A.I. is still riding high on hype, and some startups with a crypto bent are looking to feed off machine learning’s buzz to raise capital, including the recently established Giza.
Founded in October by Cem Dagdelen, Fran Algaba, and Renç Korzay, the firm announced on Tuesday that it had received $3 million in a pre-seed round led by CoinFund. Other participants included StarkWare, TA Ventures, and Arrington Capital, the TechCrunch founder’s venture capital outfit.
Algaba, Giza’s CEO, declined to comment on his startup’s implied valuation.
Einar Braathen, an investor at CoinFund, said in a statement that Algaba’s firm is on its way “to be one of the first projects that make A.I. available to smart contracts and dramatically expand their design space.”
The investment comes as venture capital funding for crypto startups continues to dwindle. While the A.I. gold rush has stalled amid a larger downturn in VC funding, according to Crunchbase, the almost $58 billion raised by A.I. startups in the second quarter of 2023 far outstrips the approximately $2.3 billion drummed up by crypto firms. It’s no wonder, then, that A.I.-themed cryptocurrencies outperformed Bitcoin through the beginning of the year. (The price gains have cooled, however, as A.I. fever has slightly subsided.)

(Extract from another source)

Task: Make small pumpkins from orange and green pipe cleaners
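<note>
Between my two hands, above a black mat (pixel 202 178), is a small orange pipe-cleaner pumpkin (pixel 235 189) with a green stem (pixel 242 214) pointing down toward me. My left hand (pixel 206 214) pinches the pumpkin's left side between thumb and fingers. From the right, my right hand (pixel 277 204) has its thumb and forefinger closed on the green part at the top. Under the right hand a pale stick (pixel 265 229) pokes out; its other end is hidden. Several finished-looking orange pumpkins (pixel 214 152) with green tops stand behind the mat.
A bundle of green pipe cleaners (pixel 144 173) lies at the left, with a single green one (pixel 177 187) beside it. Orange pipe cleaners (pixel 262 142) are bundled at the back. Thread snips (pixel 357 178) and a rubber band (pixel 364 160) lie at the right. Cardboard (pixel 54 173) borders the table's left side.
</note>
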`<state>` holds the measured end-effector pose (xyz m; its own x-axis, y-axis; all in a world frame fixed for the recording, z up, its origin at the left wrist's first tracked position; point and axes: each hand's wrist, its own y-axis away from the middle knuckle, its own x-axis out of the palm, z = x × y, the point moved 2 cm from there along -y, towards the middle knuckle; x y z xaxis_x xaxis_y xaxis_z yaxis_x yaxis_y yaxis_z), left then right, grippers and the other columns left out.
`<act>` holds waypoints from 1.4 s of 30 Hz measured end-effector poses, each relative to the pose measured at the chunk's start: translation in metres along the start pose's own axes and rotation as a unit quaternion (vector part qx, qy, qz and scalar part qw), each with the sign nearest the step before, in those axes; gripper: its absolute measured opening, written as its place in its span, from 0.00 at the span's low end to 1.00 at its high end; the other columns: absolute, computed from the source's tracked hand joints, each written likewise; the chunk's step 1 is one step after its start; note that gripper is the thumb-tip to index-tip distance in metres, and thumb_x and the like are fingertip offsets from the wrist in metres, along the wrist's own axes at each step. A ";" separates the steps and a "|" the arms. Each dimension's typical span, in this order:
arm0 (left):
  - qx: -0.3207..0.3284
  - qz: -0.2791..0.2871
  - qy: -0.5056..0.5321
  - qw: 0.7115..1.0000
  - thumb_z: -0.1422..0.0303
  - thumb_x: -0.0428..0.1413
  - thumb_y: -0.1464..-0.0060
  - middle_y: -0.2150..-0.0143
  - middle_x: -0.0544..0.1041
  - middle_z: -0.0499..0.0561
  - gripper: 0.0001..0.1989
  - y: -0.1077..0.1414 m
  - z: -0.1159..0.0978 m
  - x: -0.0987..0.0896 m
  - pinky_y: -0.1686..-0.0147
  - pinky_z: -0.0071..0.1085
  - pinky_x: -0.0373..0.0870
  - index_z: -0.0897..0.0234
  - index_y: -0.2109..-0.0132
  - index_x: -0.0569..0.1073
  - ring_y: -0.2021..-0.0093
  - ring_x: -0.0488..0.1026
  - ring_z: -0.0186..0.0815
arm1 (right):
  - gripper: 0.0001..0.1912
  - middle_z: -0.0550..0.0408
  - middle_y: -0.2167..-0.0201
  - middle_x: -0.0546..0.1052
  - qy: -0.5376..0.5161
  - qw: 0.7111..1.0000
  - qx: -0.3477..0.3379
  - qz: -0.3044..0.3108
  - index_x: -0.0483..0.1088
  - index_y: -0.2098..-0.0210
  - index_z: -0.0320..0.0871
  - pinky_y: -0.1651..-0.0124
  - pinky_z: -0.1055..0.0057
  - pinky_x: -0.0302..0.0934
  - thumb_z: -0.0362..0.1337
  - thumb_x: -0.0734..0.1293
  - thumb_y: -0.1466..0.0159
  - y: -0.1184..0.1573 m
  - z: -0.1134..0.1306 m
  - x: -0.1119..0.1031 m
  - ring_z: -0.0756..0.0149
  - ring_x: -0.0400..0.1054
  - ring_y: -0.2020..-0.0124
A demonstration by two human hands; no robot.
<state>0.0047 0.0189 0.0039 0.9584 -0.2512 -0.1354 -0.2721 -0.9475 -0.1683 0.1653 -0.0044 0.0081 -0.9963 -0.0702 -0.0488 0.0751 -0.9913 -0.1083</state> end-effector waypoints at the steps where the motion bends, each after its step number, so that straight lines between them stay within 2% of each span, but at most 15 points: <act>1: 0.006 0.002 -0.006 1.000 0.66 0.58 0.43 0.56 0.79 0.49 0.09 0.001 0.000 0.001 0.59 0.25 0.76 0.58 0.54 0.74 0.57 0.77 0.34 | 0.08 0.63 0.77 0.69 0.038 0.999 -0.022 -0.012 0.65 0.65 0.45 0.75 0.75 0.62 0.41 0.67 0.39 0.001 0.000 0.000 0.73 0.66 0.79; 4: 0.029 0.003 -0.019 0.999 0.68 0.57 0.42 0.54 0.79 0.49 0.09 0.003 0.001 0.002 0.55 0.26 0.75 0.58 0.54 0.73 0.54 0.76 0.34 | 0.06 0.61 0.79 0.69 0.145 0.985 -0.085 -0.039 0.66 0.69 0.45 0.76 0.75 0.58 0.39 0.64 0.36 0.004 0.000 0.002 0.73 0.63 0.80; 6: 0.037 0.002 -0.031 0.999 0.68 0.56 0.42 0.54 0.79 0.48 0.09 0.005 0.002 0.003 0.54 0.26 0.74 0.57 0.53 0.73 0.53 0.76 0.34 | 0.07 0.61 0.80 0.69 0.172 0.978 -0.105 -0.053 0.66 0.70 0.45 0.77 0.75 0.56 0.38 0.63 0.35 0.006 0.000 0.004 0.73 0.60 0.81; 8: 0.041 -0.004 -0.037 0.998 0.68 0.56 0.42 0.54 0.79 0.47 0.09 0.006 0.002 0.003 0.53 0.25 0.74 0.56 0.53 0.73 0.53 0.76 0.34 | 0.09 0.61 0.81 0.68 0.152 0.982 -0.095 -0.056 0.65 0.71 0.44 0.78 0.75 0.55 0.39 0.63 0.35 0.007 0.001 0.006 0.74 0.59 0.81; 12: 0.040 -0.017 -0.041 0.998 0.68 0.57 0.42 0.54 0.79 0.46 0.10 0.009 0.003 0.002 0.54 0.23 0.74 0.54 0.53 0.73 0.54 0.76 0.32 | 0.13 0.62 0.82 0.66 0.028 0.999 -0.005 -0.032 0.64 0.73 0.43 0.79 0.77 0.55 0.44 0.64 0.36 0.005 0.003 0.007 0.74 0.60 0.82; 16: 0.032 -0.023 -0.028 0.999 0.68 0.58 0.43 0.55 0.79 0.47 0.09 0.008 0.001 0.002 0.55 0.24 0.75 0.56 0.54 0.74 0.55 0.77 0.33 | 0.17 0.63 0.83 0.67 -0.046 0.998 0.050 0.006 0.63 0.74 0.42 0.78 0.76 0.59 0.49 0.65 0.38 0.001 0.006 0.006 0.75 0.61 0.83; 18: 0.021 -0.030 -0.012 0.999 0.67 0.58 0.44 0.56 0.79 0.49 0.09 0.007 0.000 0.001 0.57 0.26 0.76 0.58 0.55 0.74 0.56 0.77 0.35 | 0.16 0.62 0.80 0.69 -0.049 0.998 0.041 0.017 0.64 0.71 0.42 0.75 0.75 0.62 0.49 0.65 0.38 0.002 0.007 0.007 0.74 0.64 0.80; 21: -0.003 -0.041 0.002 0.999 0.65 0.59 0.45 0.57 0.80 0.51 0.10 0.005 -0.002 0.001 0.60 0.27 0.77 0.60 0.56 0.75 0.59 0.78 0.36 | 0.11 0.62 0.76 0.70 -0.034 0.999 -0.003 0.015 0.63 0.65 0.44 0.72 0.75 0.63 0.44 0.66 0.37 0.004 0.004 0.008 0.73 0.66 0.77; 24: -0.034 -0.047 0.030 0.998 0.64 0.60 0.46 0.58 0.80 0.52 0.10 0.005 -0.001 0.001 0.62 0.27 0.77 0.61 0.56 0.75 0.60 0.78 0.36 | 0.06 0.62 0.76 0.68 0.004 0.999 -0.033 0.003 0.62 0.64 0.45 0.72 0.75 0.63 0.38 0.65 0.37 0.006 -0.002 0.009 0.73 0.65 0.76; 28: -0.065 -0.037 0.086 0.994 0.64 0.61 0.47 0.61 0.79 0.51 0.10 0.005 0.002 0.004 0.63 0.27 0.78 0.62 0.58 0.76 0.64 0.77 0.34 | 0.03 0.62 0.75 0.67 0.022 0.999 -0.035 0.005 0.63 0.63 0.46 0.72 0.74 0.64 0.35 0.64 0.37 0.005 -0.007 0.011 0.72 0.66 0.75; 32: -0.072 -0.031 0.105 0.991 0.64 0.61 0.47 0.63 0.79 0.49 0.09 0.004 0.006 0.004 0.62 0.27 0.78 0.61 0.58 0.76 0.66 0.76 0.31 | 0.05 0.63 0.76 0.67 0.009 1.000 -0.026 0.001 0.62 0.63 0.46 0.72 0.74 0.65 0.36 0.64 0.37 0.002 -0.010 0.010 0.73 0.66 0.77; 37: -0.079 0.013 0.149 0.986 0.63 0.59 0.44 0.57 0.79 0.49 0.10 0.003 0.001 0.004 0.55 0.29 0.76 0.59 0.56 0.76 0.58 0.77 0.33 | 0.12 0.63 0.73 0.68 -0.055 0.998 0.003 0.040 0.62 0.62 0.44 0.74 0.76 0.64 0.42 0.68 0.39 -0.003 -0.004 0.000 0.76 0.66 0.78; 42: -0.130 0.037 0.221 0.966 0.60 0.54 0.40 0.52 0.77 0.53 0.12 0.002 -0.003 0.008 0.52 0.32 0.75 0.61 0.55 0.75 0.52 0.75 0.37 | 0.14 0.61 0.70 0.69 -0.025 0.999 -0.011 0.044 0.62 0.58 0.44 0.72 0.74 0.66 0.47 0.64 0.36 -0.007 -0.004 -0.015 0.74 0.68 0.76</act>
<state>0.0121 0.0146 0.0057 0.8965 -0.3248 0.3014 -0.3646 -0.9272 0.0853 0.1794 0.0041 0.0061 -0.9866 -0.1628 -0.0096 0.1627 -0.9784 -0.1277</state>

Algaba comes from the world of A.I., not crypto. He used to be the head of machine learning at Banco Bilbao Vizcaya Argentaria, a Spanish multinational bank, before moving on to a similar role at the sneaker giant Adidas.
In 2019, he started dabbling in crypto, more as a hobby, but recently, as he was leading Web3 events in Madrid and Barcelona, he decided to take the professional plunge. He teamed up with Dagdelen and Korzay after meeting them through the Web3 gatherings he organized.
Blockchains like Ethereum are essentially slow, decentralized computers, and to run computationally intensive A.I. models on top of them is currently unfeasible. “At the moment, there is no clear way to bring A.I. into the blockchain space,” Algaba told Fortune.
That’s why some firms, including Giza, are looking to zero-knowledge proofs, a buzzy cryptographic technique popular in the world of Web3. Firms can run A.I. models on regular, faster computers and prove that the computation happened correctly through a proof, which requires significantly less computational power to verify on a blockchain.
However, for most developers with no knowledge of zero-knowledge proofs, this feat is a lift. That’s where Giza, which currently has 12 employees, comes in. What Algaba and his cofounders are building is a platform for A.I. developers to easily generate zero-knowledge proofs for A.I. models.